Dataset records
=== Section Start ===
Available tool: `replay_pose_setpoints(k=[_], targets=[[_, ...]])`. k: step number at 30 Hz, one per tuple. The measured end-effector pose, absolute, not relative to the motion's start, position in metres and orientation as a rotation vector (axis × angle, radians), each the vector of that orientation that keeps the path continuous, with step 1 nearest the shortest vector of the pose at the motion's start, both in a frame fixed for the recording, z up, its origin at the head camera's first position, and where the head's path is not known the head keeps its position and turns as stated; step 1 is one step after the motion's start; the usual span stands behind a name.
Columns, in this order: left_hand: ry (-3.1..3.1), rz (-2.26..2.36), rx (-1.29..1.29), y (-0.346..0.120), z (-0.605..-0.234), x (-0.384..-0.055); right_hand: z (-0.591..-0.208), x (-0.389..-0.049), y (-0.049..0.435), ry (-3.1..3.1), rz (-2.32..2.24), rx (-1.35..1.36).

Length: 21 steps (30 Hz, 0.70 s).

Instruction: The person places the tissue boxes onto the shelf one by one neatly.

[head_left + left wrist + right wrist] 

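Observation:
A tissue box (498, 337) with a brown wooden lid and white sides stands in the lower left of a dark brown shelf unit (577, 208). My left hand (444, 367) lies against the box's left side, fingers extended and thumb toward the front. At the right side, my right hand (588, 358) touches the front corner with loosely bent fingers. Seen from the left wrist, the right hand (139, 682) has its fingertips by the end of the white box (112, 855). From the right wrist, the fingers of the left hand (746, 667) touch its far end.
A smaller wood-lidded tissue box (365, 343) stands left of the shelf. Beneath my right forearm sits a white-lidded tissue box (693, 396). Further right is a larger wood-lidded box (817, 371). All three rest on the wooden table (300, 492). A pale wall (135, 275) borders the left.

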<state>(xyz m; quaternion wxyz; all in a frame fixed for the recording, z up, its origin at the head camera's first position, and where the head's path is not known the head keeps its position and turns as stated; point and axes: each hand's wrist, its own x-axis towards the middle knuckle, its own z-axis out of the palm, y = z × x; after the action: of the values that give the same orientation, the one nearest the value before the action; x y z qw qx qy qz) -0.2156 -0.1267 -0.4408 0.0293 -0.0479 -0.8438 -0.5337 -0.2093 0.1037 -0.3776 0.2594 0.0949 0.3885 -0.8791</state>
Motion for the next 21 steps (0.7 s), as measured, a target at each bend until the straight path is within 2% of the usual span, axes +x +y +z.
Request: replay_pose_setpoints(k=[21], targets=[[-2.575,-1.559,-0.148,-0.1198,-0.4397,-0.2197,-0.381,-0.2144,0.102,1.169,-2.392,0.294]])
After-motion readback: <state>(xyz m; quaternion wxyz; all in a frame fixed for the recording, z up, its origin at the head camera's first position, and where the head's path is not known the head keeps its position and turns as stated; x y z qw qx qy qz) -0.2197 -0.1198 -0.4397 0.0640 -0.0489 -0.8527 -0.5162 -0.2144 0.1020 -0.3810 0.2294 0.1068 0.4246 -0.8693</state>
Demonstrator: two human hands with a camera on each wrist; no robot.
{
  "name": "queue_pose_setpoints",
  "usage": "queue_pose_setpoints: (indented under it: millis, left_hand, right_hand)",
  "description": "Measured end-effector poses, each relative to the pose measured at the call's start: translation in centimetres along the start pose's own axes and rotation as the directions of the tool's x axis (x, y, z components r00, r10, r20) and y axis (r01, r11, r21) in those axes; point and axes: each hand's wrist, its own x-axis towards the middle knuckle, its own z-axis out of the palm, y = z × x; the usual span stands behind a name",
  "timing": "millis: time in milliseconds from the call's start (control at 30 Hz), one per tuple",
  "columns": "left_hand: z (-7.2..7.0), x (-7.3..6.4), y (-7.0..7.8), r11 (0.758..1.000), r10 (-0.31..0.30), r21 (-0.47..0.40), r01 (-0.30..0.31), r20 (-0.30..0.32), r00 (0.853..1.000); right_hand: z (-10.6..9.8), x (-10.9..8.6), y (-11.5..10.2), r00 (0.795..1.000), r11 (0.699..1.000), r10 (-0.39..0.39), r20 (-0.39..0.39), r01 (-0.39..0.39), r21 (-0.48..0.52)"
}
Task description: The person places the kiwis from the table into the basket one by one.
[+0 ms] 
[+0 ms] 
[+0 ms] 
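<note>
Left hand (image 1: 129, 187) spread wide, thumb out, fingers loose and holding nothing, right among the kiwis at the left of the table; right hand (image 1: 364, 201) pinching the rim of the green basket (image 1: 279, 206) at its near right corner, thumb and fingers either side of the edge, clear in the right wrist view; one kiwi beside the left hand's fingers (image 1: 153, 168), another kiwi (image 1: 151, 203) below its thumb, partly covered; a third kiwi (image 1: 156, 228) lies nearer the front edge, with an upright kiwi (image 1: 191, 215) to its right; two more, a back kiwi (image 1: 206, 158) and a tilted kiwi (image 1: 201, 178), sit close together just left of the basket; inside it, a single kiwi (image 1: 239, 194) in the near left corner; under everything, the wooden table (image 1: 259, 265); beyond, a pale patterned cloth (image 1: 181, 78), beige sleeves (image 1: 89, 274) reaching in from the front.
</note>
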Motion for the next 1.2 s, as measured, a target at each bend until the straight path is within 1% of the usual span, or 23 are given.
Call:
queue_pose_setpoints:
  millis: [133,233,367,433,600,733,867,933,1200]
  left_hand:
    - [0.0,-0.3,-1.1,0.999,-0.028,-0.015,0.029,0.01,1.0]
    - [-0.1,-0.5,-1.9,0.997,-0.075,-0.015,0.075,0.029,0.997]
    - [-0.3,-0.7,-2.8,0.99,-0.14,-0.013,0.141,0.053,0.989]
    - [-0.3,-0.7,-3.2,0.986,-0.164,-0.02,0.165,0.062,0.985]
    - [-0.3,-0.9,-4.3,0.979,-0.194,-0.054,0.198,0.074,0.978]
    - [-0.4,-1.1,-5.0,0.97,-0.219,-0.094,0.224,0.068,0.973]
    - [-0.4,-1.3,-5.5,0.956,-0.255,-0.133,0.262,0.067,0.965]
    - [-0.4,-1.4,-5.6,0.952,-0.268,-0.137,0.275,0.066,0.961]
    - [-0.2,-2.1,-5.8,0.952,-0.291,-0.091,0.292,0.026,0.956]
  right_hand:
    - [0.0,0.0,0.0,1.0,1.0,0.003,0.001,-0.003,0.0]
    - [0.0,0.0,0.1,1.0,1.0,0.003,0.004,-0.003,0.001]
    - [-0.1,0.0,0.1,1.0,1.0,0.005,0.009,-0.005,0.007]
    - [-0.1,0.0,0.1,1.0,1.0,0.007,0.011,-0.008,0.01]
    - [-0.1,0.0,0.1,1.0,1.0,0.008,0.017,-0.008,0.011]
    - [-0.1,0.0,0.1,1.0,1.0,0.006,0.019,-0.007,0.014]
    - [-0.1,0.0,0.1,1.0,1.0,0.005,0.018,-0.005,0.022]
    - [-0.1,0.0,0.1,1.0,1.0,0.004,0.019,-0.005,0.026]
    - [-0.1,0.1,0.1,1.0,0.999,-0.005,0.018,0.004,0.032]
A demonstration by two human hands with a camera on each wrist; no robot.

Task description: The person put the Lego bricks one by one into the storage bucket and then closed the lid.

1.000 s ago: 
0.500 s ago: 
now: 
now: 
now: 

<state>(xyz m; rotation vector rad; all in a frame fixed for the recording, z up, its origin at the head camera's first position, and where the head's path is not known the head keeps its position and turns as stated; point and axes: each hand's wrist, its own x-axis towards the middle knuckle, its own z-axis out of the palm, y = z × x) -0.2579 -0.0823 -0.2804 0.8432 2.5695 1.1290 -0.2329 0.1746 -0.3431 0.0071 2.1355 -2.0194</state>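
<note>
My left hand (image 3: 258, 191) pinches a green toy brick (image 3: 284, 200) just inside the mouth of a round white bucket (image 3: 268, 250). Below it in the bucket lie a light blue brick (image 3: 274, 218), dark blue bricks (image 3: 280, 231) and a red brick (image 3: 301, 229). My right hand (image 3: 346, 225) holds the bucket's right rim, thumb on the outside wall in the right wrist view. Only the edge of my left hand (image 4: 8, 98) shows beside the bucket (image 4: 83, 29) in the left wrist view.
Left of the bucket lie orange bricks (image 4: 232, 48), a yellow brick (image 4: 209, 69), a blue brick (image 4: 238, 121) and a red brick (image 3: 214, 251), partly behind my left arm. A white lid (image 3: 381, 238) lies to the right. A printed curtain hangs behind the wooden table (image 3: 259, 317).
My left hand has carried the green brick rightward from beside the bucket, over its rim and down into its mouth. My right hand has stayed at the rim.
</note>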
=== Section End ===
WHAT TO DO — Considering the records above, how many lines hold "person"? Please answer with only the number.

SOLUTION TO THE PROBLEM — 3